Первая мысль устроить себе экскурсию возникла еще осенью шестого года, но выбрать несколько дней и просто съездить туда я смог только теперь. Ну, не то чтобы совсем просто так — надо было своими глазами посмотреть, как живет обычное село Тверской, например, губернии, и почему бы не сделать это в хоть сколько-нибудь знакомой обстановке?
Но, как вы понимаете, просто так сесть в свой поезд и, имея при себе взвод охраны, десантироваться на деревянном вокзальчике, а оттуда на бронированном лимузине ехать потрясать мундиром, бородой и очками местную управу… Нет, в данном случае это не наш метод, мне же нужна реальная картина, а не созерцание потрясенных рож местного руководства. Так что ему была просто отправлена телеграмма, что, мол, приезжает бригада по проведению всеобщей переписи, коей, то есть бригаде, надо оказать всяческое содействие.

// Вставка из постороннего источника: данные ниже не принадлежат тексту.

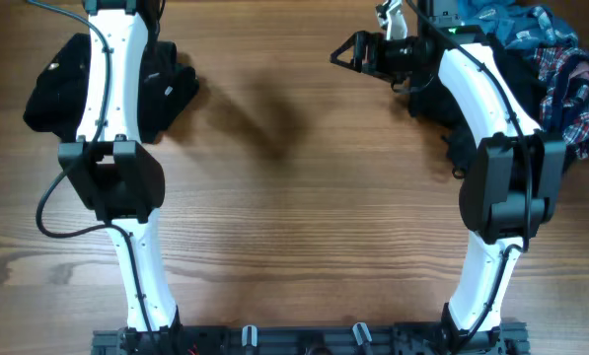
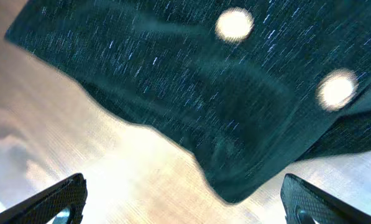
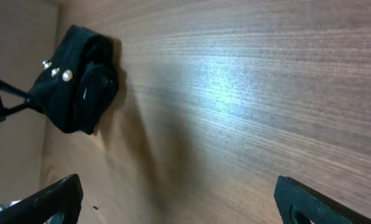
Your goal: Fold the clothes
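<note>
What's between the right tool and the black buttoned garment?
Nothing: only bare table lies between the right tool and the black buttoned garment, as the overhead and right wrist views both show.

Overhead: left arm [image 1: 108, 69] covers the middle of the black garment [image 1: 47, 94]. Right arm [image 1: 481, 89] hides part of the plaid-and-teal pile [image 1: 570, 54], which the top and right edges also cut off. Left wrist: buttons [image 2: 235, 25] blurred.

We see a wooden table [image 1: 304, 227], its brown grain running side to side, with a soft shadow across its far middle and some darker streaks.
</note>
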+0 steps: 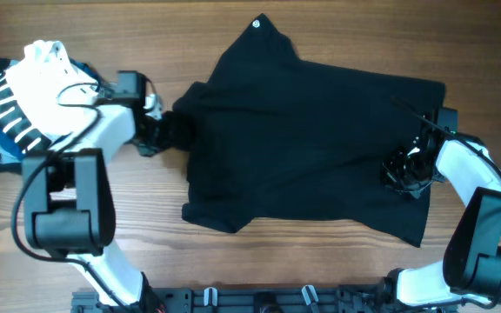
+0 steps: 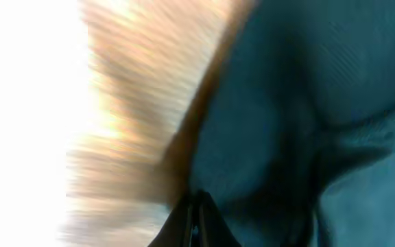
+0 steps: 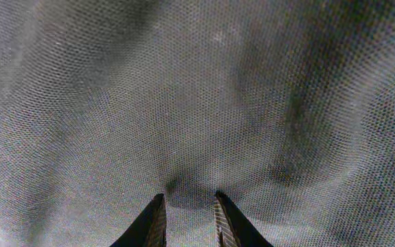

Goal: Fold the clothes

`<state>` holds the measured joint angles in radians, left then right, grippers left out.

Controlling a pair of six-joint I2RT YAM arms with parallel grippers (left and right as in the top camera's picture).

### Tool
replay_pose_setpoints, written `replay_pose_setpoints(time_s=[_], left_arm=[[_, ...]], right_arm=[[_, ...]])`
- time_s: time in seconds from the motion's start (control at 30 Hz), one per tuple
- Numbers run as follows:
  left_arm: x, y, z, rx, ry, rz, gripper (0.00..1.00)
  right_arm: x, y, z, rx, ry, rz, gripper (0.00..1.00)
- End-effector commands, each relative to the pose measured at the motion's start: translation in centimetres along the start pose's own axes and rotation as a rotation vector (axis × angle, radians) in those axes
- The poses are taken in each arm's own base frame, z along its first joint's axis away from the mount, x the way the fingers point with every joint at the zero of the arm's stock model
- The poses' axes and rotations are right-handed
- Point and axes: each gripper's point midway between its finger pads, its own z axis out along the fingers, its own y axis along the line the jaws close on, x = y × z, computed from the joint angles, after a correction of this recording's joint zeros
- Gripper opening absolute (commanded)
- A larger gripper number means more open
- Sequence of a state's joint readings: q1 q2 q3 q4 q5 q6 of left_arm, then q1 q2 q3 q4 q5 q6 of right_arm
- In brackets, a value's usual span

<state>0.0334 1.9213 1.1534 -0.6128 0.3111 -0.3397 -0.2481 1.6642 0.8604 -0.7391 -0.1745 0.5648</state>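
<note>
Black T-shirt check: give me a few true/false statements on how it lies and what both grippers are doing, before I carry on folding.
1. The black T-shirt lies spread out on the wooden table. True.
2. The left gripper stands wide open over bare wood. False: it is shut at the shirt's left edge.
3. The right gripper pinches a pucker of the shirt's fabric. True.
4. The pile of white and striped garments lies on top of the black T-shirt. False: it sits apart, at the table's left end.

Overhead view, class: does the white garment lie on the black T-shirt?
No, the white garment sits left of the black T-shirt, apart.
</note>
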Motion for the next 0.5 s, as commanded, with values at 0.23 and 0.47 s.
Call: replay_pose_setpoints(time_s=[0.23,0.47], left_arm=[[-7.9,2.1,-5.7,-0.006,-0.252,-0.062,0.12],[-6.9,2.3,-6.2,-0.025,-0.219,-0.011,0.35]], right_arm=[[-0.1,-0.5,0.2,0.03,-0.009,0.013,0.24],[-0.5,-0.3,0.1,0.02,-0.022,-0.038,0.35]])
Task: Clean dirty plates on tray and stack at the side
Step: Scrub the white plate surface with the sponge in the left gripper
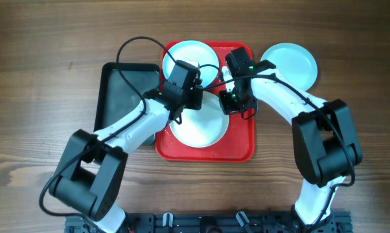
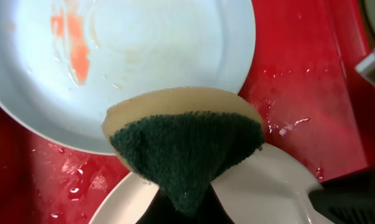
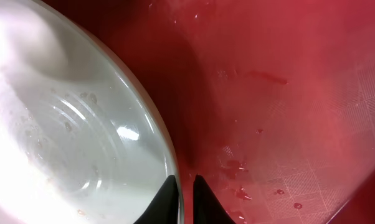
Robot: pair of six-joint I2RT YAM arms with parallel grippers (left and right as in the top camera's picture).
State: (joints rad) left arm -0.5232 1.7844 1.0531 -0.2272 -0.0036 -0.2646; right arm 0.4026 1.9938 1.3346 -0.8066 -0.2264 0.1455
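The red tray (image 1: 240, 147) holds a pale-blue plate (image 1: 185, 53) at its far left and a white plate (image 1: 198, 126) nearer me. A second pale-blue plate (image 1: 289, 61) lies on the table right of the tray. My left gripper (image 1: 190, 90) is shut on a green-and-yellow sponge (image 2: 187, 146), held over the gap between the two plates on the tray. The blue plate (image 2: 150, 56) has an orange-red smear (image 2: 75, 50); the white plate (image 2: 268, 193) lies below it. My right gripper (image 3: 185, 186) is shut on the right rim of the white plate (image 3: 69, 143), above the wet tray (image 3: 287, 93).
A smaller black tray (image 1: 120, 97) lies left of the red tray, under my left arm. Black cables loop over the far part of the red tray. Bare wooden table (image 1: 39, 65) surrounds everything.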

Бригада состояла из трех господ в сопровождении двух дам, (то есть сборная команда от Алафузова и Танечки), а я к ней присоединился уже в Кашине, прилетев туда якобы с пакетом для моего комиссара. Все-таки иметь характерные приметы очень удобно — ибо, избавившись от бороды и зеркальных очков, да еще в штатском костюме, я настолько перестал напоминать канцлера, что не было даже нужды перекрашиваться.
Час пути под неторопливый перестук колес натужно ползущего поезда — и мы на месте. Наш вагон был отцеплен и загнан в тупик, поезд уехал, а мы в сопровождении местного предводителя дворянства и исправника поехали к месту приготовленного в нашу честь обеда. На их бричку, или как там называлось подогнанное для нас транспортное средство, мы садиться не стали, а по-быстрому выгрузили из вагона «Чайку», на которую изволили воссесть начальник бригады коллежский секретарь Никодимов с просто секретаршей, ну а я, в шоферской куртке и кожаной фуражке, занял свое место за рулем. Рядом со мной сел якобы помощник господина секретаря и, стреляя двухтатником чуть ли не на полсела, «Чайка» вслед за двумя колымагами поползла в центр. Я с интересом оглядывался.
Там, где во время моего детства был стадион с танцплощадкой, ныне имелось что-то вроде небольшого запущенного парка с клумбой посередине. Улица, которую я знал как Ленинскую, не изменилась совершенно, вот только столбов на ней не было и называлась она наверняка не так. Мне было даже интересно — в какой из четырех имеющихся в селе двухэтажных домов мы едем — в сельсовет, милицию, промтоварный магазин или начальную школу? Ибо средняя была построена уже в тридцатые годы.